Tuesday, January 23, 2007

The Latest Food Trends

Fads concerning what we eat come and go. There is a lot of concern about our over consumption of fast food and increasing obesity, diabetes and heart disease. It's especially worrying that children are getting less exercise and eating unhealthily. Food trends have for so long been associated with speed and convenience, but some new voices are beginning to be heard.

A recent development in the UK has seen the banning of commercials for snacks such as sugary breakfast cereal and potato chips to be shown during children's television programmes. This follows the campaign by celebrity chef, Jamie Oliver to introduce more nutritious meals into schools. The campaign was successful in prompting the British Government to take action. Cooks in schools are being re-trained and the meals budget is being raised. Out with the French fries and in with vegetables.
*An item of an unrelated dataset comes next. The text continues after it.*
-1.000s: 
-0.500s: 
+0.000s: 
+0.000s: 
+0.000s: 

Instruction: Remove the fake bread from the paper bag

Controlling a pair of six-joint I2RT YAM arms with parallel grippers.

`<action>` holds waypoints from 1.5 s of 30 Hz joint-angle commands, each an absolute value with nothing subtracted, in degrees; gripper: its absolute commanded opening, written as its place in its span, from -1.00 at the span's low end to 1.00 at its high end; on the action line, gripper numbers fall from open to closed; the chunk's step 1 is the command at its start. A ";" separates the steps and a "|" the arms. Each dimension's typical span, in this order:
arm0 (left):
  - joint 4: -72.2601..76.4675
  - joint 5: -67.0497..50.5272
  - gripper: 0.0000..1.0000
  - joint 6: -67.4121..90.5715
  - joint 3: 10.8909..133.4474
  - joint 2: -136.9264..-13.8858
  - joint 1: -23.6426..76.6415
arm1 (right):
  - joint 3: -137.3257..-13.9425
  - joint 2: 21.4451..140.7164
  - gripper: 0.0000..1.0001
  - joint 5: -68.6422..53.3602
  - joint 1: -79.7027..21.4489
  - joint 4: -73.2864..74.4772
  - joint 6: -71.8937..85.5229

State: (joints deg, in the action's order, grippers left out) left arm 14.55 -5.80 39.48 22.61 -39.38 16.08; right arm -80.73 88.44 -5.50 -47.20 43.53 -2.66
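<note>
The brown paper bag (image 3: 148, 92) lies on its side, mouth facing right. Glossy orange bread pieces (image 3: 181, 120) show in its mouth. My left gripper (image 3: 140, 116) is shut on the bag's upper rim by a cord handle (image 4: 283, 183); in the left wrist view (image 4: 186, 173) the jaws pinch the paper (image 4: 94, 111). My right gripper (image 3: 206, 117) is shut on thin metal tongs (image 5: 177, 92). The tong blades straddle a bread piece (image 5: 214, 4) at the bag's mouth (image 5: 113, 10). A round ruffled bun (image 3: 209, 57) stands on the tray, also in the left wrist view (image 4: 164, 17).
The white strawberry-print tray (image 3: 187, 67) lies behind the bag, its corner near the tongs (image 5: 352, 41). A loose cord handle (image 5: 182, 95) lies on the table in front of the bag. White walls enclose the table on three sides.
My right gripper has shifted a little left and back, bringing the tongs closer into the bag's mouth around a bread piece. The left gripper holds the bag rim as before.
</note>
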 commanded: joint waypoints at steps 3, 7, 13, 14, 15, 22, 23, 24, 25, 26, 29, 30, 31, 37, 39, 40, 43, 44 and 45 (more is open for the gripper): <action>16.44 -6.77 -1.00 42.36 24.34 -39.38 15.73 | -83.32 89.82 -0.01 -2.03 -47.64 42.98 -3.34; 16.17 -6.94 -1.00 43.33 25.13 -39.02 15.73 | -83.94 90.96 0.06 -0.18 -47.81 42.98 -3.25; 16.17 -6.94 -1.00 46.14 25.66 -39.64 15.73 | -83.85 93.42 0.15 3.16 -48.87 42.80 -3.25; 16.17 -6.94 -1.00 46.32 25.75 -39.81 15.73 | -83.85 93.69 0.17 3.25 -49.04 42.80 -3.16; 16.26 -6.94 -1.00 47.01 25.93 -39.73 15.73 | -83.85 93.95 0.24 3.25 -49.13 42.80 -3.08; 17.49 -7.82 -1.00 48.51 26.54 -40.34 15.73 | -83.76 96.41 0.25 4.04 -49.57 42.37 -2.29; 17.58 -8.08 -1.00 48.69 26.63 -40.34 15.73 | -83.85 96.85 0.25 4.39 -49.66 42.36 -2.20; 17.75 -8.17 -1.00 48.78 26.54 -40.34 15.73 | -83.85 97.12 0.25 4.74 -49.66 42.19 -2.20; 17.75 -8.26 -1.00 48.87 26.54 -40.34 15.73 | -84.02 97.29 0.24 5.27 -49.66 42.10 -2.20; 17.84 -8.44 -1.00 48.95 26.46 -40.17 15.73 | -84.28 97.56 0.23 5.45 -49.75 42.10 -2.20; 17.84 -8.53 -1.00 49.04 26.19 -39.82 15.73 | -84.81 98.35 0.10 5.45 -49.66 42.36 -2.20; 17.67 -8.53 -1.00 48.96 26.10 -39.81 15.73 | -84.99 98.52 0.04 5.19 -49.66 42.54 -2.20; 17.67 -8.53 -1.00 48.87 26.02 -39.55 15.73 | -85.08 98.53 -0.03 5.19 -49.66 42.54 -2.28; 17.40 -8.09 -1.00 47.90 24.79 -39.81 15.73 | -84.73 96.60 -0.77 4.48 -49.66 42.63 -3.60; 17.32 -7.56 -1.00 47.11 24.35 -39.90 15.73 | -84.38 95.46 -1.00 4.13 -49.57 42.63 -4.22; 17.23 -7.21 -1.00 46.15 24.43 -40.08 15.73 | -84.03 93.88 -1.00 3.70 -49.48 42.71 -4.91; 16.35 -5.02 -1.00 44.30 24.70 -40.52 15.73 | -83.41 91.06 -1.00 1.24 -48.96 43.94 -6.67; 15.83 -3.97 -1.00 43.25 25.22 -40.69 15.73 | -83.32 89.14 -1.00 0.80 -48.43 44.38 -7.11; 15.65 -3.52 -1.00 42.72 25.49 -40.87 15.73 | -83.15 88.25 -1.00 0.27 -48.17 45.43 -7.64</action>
Everyone is very busy these days and it's tempting to pop a ready meal into the microwave at the end of a tiring day. Parents are not passing on cooking skills to the next generation and cookery is getting squeezed out of the school curriculum. Consequently, the growing generation don't know one end of a broccoli from another.

Something has to be done, and it's an international problem. As the developing economies in Asia grow, more women are going out to work and their traditional shopping and cooking habits are changing. Many are going to supermarkets instead of to their local market stalls. It's already been reported that Japanese children are becoming overweight. In Western Europe, food trends are changing too. We all think of French and Italian families enjoying a leisurely meal cooked with fresh, local produce. They still do, but there are growing food trends toward processed food and ready meals, as people try to fit in work commitments with life at home.

Organic food has become very popular over the last few years and it is more easily available than ten or twenty years ago. It's still more expensive than conventionally produced food though and blue collar workers tend not to be seduced by food trends which affect the weekly budget.

Some food obsessions seem comical to us now. Remember those dinner parties in the 1970s when we all huddled round the fondue? That was also the decade when we put everything on a little stick, like cubes of cheese and pineapple. We thought our food trends in the '70s made us so sophisticated.